From 18 to 42 Epic Modules: 7 Notes on St. Luke’s EHR
Why It Matters
The transformation showcases how a large health system can leverage a cloud‑native EHR to accelerate interoperability, enhance patient engagement and drive measurable quality improvements, setting a benchmark for digital health adoption across the industry.
Key Takeaways
- •St. Luke’s expanded Epic from 18 to 42 modules in a decade.
- •Delivered 121,000 training classes to 41,000 staff and providers.
- •Moved Epic to cloud, cutting disaster recovery from hours to minutes.
- •MyChart now serves nearly 1 million patients with 5 million e‑check‑ins.
Pulse Analysis
Over the past ten years St. Luke’s University Health Network has turned its Epic implementation into a flagship digital‑health project. The system grew from 18 to 42 Epic modules, a breadth that now covers everything from revenue cycle to advanced analytics. To support that expansion, the health network delivered more than 121,000 training sessions to its 41,000 clinicians and staff, ensuring consistent adoption across 16 hospitals. Early on, St. Luke’s also migrated its Epic environment from two on‑premise data centers to a public‑cloud platform, slashing disaster‑recovery times from hours to minutes and laying the groundwork for scalable analytics.

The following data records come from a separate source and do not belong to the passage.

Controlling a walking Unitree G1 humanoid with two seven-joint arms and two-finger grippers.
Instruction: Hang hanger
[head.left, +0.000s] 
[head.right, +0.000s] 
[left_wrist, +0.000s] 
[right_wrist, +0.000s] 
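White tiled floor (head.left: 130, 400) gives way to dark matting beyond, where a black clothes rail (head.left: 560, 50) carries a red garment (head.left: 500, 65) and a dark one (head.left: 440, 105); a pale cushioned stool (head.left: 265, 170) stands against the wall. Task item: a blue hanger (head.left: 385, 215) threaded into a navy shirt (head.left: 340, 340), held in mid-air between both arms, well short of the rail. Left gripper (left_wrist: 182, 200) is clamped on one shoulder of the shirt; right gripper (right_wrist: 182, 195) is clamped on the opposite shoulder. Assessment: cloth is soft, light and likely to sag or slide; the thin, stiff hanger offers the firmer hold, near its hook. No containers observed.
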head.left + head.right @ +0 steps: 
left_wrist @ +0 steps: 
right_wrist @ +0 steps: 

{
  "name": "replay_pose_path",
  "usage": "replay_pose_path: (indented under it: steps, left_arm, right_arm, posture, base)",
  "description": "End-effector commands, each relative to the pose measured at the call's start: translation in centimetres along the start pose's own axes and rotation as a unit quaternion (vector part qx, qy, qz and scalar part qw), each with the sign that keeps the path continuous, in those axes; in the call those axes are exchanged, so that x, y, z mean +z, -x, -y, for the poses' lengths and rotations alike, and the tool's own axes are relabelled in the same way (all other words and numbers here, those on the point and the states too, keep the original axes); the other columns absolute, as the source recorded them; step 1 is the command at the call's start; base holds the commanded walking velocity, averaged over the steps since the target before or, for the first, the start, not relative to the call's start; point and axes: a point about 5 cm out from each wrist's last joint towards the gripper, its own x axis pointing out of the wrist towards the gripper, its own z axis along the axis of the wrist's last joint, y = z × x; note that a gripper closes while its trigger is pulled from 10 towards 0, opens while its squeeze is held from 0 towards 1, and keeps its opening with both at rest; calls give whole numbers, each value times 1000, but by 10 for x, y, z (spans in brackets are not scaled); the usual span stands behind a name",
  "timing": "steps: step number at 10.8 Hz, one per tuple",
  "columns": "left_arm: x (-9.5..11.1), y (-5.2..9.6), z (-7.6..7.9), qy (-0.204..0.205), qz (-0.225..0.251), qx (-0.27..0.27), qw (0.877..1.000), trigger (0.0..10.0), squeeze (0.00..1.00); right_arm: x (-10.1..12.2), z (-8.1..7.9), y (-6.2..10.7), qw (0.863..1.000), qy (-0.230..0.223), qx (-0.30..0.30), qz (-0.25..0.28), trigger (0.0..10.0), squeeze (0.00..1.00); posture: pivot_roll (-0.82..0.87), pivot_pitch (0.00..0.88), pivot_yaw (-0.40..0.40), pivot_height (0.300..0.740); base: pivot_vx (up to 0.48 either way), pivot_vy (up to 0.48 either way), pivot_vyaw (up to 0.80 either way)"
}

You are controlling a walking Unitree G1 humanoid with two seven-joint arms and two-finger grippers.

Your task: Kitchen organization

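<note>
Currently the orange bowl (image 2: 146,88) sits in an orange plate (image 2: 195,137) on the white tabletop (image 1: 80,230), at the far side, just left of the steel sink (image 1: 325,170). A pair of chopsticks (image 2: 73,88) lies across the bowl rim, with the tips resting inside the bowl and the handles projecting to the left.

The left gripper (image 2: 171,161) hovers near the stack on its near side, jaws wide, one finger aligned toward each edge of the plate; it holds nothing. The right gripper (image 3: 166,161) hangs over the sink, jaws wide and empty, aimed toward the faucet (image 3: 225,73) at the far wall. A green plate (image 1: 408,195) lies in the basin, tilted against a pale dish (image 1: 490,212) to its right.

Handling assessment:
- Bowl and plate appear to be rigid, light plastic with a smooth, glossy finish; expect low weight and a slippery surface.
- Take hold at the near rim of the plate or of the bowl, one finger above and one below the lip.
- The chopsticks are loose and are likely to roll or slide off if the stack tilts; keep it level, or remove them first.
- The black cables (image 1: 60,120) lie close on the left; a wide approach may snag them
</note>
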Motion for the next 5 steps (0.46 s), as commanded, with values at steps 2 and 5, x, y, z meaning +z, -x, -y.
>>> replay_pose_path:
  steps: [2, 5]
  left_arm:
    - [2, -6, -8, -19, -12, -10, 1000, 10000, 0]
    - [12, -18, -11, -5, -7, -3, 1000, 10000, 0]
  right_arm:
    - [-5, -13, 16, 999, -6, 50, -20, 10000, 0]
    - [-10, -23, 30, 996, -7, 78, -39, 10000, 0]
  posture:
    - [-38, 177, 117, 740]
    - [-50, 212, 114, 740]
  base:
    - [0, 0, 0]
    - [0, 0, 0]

The cloud‑based architecture has unlocked unprecedented data exchange. Patient records shared externally rose from just over one million in 2016 to 13 million outgoing and more than 22 million incoming records today, while the Care Everywhere network helped clinicians close 3.3 million care gaps. Patient‑facing tools have kept pace: nearly one million MyChart users have completed over five million electronic check‑ins, viewed 37.5 million test results and submitted 1.5 million medication renewal requests. These figures illustrate how interoperability and consumer portals drive both operational efficiency and patient satisfaction.
Clinical decision support embedded in Epic is delivering measurable outcomes. The system’s sepsis model and real‑time Time Zero alerts lifted CMS bundle compliance from 82 % to 92 %, reducing septic shock incidence and mortality. Likewise, the Deterioration Index cut ICU transfers by 10 % and lifted survival‑to‑discharge rates to 36 %, placing St. Luke’s in the top decile for code events. Automated note summarization and in‑basket triage eliminated 19 million messages and reduced documentation time from seven minutes to just over seven seconds, translating into significant labor savings and faster care delivery.